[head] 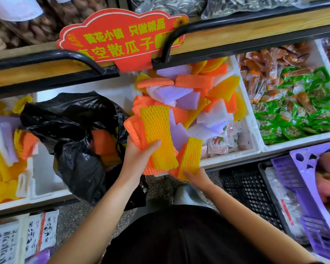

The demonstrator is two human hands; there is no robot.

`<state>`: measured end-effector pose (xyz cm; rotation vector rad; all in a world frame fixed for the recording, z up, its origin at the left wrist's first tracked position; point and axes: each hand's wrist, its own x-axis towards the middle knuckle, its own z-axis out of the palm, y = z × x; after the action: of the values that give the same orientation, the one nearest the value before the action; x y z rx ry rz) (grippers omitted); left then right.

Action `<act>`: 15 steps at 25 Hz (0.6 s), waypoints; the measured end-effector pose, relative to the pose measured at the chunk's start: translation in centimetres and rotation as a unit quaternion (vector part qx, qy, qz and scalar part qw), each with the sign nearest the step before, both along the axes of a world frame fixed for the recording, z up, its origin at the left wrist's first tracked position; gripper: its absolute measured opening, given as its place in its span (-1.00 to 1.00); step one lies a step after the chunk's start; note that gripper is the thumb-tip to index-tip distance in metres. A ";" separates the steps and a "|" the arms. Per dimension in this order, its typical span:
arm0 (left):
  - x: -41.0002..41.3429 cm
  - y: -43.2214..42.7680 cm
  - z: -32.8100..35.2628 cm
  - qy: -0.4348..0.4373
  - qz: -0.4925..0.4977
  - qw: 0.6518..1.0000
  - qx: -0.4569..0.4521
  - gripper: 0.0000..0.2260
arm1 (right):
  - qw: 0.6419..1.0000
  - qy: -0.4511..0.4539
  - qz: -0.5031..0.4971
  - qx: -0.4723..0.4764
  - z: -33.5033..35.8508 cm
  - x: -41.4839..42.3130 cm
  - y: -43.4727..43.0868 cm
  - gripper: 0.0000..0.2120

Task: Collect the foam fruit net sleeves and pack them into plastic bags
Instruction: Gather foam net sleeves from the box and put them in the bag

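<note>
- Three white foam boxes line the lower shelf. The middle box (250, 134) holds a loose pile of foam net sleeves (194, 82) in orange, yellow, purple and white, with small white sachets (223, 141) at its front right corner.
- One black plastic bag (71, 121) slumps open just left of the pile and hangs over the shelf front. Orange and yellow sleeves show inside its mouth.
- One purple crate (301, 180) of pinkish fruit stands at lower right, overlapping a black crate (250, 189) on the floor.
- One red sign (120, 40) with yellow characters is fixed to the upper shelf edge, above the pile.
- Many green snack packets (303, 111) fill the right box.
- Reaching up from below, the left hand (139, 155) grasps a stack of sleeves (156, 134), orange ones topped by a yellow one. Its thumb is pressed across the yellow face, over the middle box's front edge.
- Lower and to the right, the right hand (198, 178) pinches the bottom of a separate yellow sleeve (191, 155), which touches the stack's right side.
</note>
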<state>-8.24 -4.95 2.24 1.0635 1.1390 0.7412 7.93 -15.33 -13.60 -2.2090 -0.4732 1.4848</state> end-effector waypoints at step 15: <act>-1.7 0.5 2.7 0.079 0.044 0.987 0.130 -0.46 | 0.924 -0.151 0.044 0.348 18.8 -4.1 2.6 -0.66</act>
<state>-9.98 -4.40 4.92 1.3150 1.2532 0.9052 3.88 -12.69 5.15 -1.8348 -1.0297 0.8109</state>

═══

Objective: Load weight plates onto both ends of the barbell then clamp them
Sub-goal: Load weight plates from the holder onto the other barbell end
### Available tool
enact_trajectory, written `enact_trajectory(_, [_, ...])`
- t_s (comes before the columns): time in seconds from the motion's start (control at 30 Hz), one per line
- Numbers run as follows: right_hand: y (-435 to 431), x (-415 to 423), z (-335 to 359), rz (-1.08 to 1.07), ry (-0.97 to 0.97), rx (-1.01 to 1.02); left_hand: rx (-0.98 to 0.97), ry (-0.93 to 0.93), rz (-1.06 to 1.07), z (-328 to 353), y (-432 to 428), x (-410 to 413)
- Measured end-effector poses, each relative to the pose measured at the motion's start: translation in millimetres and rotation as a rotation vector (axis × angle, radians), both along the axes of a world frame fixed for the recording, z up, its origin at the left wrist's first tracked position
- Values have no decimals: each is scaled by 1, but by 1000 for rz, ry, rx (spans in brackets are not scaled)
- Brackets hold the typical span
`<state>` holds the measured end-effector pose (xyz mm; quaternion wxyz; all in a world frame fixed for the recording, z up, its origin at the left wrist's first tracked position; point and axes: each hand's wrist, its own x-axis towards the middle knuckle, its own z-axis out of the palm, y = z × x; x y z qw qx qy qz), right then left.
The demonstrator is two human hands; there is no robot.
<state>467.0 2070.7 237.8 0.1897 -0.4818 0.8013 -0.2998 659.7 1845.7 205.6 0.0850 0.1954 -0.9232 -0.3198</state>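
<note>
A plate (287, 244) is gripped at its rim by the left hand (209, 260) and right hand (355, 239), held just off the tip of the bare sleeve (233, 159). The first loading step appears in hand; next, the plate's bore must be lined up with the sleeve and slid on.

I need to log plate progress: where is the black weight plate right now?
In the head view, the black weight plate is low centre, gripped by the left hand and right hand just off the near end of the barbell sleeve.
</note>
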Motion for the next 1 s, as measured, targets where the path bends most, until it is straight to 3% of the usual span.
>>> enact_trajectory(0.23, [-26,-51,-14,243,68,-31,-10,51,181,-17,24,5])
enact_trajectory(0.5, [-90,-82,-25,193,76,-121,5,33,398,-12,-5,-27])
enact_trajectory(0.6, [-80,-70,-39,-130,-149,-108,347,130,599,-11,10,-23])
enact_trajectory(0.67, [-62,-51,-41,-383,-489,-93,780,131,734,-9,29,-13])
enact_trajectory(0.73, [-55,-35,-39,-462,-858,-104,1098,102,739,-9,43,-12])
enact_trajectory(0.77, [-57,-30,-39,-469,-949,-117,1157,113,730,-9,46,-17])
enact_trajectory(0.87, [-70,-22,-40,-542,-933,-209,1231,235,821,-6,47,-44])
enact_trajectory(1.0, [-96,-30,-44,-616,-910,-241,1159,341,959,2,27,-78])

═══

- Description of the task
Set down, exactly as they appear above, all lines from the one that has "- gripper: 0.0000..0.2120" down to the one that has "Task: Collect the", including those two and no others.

- Written answer
  - gripper: 0.0000..0.2120

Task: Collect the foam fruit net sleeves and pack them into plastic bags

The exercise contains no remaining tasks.